Les Ehpads et le grand âge

JIM - Scandale Orpea : L’Etat saisit la justice…mais manque de transparence

il y a 2 mois, par Info santé sécu social

Paris, le lundi 28 mars 2022 –

Le gouvernement a décidé de saisir la justice à propos des pratiques financières du groupe Orpea sur la base d’un rapport… qu’il refuse de rendre public.

C’est un sentiment mitigé qui assaille actuellement Victor Castanet, journaliste et auteur du livre « Les Fossoyeurs » qui a déclenché le scandale Orpea et Laurent Garcia, infirmier à l’Ehpad Bords de Seine qui fut sa principale « source » dans son enquête. D’un côté, les deux hommes sont heureux que l’Etat ait décidé de « porter plainte » contre Orpea, selon les propos tenus par la ministre de l’Autonomie Brigitte Bourguignon ce samedi (il s’agit plus précisément d’un signalement au procureur de la République). « Que l’Etat aujourd’hui constate ces dysfonctionnements et décide de saisir la justice est une étape fondamentale » commente Victor Castanet.

Des dizaines de millions d’euros de dotations publiques détournées ?

De l’autre côté, les deux « lanceurs d’alerte » ne peuvent être que déçus de constater que le rapport sur lequel se base ce signalement ne sera pas rendu public. En effet, en même temps qu’elle annonçait cette plainte, Brigitte Bourguignon expliquait que les conclusions de l’enquête menée par l’Inspection Générale des Affaires Sociales (IGAS) et l’Inspection Générale des Finances (IGF) à la demande du gouvernement ne seront pas publiées en raison du « secret des affaires ». Le 11 mars dernier, son ministre de tutelle Olivier Véran avait pourtant promis qu’il publierait la totalité du rapport « à l’exception de ce qui est couvert par le secret des affaires ». « Cette notion de secret des affaires se fait au détriment de l’intérêt général et au service d’un groupe privé » regrette Victor Castanet.

En l’absence de publication du rapport, il faudra donc se contenter des commentaires épars de la ministre Brigitte Bourguignon et du pré-rapport que le journal Le Monde a pu se procurer. L’enquête de l’IGAS et de l’IGF confirme en partie les accusations de Victor Castanet sur un « système Orpea », c’est-à-dire la recherche absolue du profit au détriment des résidents. Via des manœuvres comptables, le groupe Orpea, leader mondial des Ehpad, aurait ainsi détourné 20 millions d’euros de dotations publiques normalement destiné à l’embauche de personnels soignants entre 2017 et 2020. Orpea aurait également utilisé 50 millions de crédits publics pour financer des services « hôteliers » (repas, entretien des chambres…) qui doivent en principe être financés par des fonds privés. C’est sur ces éléments que repose la plainte des autorités, Brigitte Bourguignon ayant précisé que l’Etat demanderait « la restitution des dotations publiques non autorisées ».

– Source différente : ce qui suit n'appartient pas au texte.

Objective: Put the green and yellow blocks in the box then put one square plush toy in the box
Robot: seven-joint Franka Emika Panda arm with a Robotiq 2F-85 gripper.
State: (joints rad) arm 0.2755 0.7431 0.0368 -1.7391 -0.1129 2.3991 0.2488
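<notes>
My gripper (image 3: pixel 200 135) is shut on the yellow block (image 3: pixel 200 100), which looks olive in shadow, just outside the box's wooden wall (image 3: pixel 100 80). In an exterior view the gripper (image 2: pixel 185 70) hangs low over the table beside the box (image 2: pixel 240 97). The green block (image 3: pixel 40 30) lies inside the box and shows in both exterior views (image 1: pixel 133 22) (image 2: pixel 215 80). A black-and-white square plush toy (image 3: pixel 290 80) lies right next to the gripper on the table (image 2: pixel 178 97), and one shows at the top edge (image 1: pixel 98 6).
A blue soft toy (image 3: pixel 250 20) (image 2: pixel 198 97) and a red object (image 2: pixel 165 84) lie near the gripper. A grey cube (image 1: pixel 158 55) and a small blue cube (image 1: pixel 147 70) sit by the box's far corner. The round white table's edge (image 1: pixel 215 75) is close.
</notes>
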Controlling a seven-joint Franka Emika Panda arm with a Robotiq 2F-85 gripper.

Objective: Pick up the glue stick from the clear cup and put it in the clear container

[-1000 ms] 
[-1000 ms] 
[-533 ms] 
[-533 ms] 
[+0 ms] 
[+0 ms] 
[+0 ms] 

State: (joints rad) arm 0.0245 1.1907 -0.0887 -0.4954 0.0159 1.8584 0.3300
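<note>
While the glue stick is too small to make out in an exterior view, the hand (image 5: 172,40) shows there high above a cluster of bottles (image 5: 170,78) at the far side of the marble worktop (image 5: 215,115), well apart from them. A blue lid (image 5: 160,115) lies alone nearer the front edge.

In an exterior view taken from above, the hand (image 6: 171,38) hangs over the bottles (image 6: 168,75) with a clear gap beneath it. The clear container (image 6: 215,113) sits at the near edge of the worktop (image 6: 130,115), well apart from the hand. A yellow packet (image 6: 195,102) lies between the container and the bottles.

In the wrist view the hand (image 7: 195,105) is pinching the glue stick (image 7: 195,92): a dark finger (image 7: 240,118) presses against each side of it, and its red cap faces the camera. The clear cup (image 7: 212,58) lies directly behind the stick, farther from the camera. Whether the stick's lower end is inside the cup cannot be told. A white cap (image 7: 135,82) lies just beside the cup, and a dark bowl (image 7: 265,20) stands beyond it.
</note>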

Le PDG d’Orpea présente ses excuses

Le rapport confirme également les accusations portées contre Orpea sur une mauvaise prise en charge des résidents, bien que le signalement fait au procureur de la République ne porte (pour le moment) pas sur ces faits. L’enquête administrative souligne ainsi pêlemêle le manque d’hygiène, la négligence dans le suivi bucco-dentaire, la faiblesse de l’encadrement médical, la carence dans les repas… Une prise en charge médiocre due à un manque de personnel, même si on peut souligner, à la décharge d’Orpea, qu’elle ne fait pas moins bien que ses concurrents en cette matière. Ainsi, 18 % des Ehpad gérés par le groupe ne comptent pas de médecin coordinateur, contre 20 % de moyenne national et son taux d’encadrement en personnel est proche de celui de son principal concurrent Korian.

Philippe Charrier, PDG d’Orpea, a immédiatement réagit à la décision de l’Etat de saisir la justice. Ce samedi, il a déclaré « regretter que le rapport ne soit ni rendu public, ni mis à disposition des parties prenantes » car « il permet de conclure qu’il n’y a pas chez Orpea de système organisé qui aboutirait à de la maltraitance » estime-t-il. Bien qu’il rejette donc les accusations portées contre sa société, il a tenu « à présenter ses excuses les plus sincères aux résidents et aux familles au nom d’Orpea ».